2. Going to left side, use left foot as takeoff.
3. As takeoff occurs, the arms are thrown up, the upper body is extended backwards and the feet forward, all somewhat close to parallel to the ground.
On buttocks, head up, arms out for balance and toes upward.
1. In addition to above, tuck left leg or right leg in a bent position and place under other leg.
2. Use the bent-leg position to teach the beginner to insure that the boy will slide and injury will be avoided. Thus, he develops confidence and aggressive baserunning techniques.
- All players sit on the floor or grass and alternate placing one leg straight and the other in the bent-leg tucked position (Caution: remember, have them remove shoes and have pads on over pants).
- By putting hands behind themselves while in the sitting position, they push their body forward on floor or grass.
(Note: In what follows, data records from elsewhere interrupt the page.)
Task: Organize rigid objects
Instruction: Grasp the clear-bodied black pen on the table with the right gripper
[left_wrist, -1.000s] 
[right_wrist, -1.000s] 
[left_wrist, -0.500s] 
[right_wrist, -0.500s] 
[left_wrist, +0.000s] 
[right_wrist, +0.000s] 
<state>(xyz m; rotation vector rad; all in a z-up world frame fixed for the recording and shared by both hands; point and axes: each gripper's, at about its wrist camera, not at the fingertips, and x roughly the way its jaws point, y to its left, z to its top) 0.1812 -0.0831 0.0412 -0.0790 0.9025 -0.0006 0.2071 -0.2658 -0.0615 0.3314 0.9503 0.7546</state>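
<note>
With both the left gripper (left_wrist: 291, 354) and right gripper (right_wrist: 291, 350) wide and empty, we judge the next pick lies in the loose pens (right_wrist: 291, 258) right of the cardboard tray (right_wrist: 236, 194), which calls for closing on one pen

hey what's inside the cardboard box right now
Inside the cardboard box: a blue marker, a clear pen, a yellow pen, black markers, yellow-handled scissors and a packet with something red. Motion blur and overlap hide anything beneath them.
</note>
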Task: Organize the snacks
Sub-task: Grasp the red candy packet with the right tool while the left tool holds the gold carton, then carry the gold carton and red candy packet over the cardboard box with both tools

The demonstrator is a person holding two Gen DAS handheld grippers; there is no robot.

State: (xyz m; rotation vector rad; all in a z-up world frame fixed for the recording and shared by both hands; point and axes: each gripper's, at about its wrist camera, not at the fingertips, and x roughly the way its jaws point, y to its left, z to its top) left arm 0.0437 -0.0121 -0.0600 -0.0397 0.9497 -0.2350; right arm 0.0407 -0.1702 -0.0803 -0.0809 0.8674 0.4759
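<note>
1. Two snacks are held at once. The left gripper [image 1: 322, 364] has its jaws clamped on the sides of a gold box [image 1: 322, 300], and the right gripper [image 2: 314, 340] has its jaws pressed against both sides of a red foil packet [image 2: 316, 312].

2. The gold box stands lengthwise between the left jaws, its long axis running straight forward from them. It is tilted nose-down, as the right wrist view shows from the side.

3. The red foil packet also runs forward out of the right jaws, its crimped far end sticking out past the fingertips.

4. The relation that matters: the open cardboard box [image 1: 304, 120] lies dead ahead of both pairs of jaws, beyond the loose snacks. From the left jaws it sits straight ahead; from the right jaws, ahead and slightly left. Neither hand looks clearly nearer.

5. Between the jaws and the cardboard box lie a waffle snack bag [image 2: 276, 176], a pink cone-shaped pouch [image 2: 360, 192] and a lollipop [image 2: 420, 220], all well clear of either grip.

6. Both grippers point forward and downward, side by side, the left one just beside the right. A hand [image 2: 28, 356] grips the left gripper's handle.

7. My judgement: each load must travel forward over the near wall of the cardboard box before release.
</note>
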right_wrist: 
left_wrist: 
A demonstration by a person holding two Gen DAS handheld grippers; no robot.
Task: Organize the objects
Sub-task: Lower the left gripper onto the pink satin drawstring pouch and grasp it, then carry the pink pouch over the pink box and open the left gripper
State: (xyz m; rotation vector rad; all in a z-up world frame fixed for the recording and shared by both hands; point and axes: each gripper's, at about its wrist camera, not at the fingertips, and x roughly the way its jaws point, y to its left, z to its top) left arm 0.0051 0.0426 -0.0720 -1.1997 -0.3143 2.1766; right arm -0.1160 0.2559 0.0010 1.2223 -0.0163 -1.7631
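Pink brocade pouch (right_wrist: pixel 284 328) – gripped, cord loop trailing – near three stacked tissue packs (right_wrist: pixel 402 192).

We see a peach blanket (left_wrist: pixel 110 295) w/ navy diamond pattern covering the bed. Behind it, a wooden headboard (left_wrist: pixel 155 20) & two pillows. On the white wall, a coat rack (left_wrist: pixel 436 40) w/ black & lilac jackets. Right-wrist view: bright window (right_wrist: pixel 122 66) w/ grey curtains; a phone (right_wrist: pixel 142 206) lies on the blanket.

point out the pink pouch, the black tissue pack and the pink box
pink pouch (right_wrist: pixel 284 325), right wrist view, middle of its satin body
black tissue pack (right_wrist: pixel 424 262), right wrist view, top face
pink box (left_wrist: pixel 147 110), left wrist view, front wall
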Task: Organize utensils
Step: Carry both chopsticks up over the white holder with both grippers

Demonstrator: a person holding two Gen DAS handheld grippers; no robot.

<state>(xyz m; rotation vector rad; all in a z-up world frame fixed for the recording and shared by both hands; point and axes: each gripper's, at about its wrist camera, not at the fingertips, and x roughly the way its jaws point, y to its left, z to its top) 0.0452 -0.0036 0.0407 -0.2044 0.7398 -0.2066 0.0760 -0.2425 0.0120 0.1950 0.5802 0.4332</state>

- Here they are getting used to the position and finding out which side is comfortable. Sliders can be left or right so far as which side is more comfortable in the sliding position.
- All players from a standing position practice the fall into the bent-leg slide (Caution: We use no steps, as yet). Player should concentrate on his landing and direction and getting the bent-leg tucked in underneath.
- All players practice from a standing position with three walking steps. Players that are comfortable on either side should practice both; however, others should perfect their best side first.
- All players practice drill from a standing position with a running four-to-five step start.
- During drills, coaches can correct faults by checking landing position, hands out, body extended with head up, bent leg and tucked underneath and toes up. Buttocks and calf of bent leg should show the wear of absorbing the force of the slide; otherwise, the person is landing incorrectly.
Bent-Leg Straight In
As previously explained.
Bent-Leg and Pop-Up
As you slide, place foot of extended leg on base, throw weight back and raise body in one motion. Continue running to next base.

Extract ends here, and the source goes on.